The 2017 storm season tormented the U.S. with four hurricane landfalls and scores of deaths, but a preliminary review shows no one succumbed to the most lethal force in a tropical cyclone’s arsenal — storm surge.
In a National Hurricane Center report released last week on Hurricane Harvey,which hit Texas in August as a Category 4 storm, officials lament the 65 lives lost to freshwater flooding but tout the lack of storm surge deaths even as up to 10 feet of hurricane-driven saltwater charged ashore.
But it wasn’t just Harvey. Hurricane center officials said no storm surge deaths are believed to have occurred in hurricanes Irma or Maria — both Category 4s — or Category 1 Hurricane Nate, which landed near Biloxi, Miss. on Oct. 8.
The lack of storm surge deaths is being attributed by the NHC to its new storm surge watch and warning system, which debuted operationally with Harvey.
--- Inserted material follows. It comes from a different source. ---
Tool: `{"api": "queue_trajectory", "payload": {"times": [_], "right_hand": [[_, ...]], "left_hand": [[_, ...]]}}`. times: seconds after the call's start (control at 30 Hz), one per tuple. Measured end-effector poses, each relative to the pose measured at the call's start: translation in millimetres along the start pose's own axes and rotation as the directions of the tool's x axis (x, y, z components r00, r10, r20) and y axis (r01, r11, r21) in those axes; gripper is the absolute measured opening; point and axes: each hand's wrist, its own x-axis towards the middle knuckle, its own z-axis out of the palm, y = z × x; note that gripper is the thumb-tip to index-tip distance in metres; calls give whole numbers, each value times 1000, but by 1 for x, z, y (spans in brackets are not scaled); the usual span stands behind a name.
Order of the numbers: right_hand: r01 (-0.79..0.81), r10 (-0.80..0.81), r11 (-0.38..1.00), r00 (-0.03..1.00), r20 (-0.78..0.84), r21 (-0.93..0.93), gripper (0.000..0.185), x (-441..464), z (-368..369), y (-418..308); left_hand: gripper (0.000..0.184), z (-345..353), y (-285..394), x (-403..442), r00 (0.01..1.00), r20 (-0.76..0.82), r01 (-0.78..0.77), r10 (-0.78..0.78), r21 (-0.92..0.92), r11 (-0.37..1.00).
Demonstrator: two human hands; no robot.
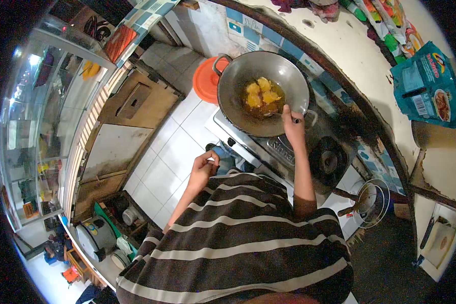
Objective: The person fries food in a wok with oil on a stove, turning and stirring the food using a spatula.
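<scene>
A large metal wok (294, 76) sits on the gas stove (278, 152), with several yellow, battered-looking pieces of food (263, 93) in oil at its bottom. My right hand (292, 121) is closed at the wok's near right rim. The dark end of a thin handle pokes out of that fist; the rest of the tool is hidden or too small to tell. In front of my striped shirt, my left hand (203, 166) hangs with curled fingers, away from the wok and with nothing visible in it.
An orange-red lidded bucket (205, 81) stands on the floor left of the wok. Right of my arm is a second burner (329, 159), then a wire-rimmed strainer (372, 202). A teal food packet (428, 86) lies on the ledge. Wooden cabinets (119, 152) line the left.
</scene>
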Motion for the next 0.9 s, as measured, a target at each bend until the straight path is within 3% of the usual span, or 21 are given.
{"api": "queue_trajectory", "payload": {"times": [0.2, 0.23, 0.37, 0.47, 0.67, 0.77, 0.9], "right_hand": [[-21, 23, 999, 998, 60, -30, 49, -16, -25, -19], [-41, 51, 994, 994, 100, -105, 45, -16, -32, -28], [316, -307, 947, 943, 127, -60, 30, 2, -29, 4], [490, -486, 871, 861, 150, 9, 25, 4, -31, -19], [567, -557, 823, 820, 134, -47, 24, 18, -21, -5], [514, -491, 851, 852, 182, -111, 16, 25, -18, 9], [466, -458, 883, 882, 109, -60, 20, 26, -9, 25]], "left_hand": [[23, -3, 8, 3, 1000, -20, -11, 11, 4, 1000], [23, -3, 9, 3, 1000, -29, -11, 11, 8, 1000], [23, -5, 4, 2, 999, -25, -25, 23, -43, 999], [22, -3, 2, 2, 999, -42, -23, 21, -48, 999], [22, -7, 4, 2, 998, -59, 13, -14, -27, 1000], [22, -10, 4, 3, 998, -59, 2, -2, -15, 1000], [21, -13, 7, 5, 998, -56, -42, 40, -39, 998]]}}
While the system is not yet used in Puerto Rico, emergency managers had hurricane center-provided maps in order to make evacuation decisions based on storm surge.
“We can argue that what caused it was luck, chance, geography, but you would be hard pressed to convince me it happened by itself,” said NHC storm surge specialist Jamie Rhome about the absence of storm surge deaths. “Somewhere along the way, this 10-year effort moved the needle.”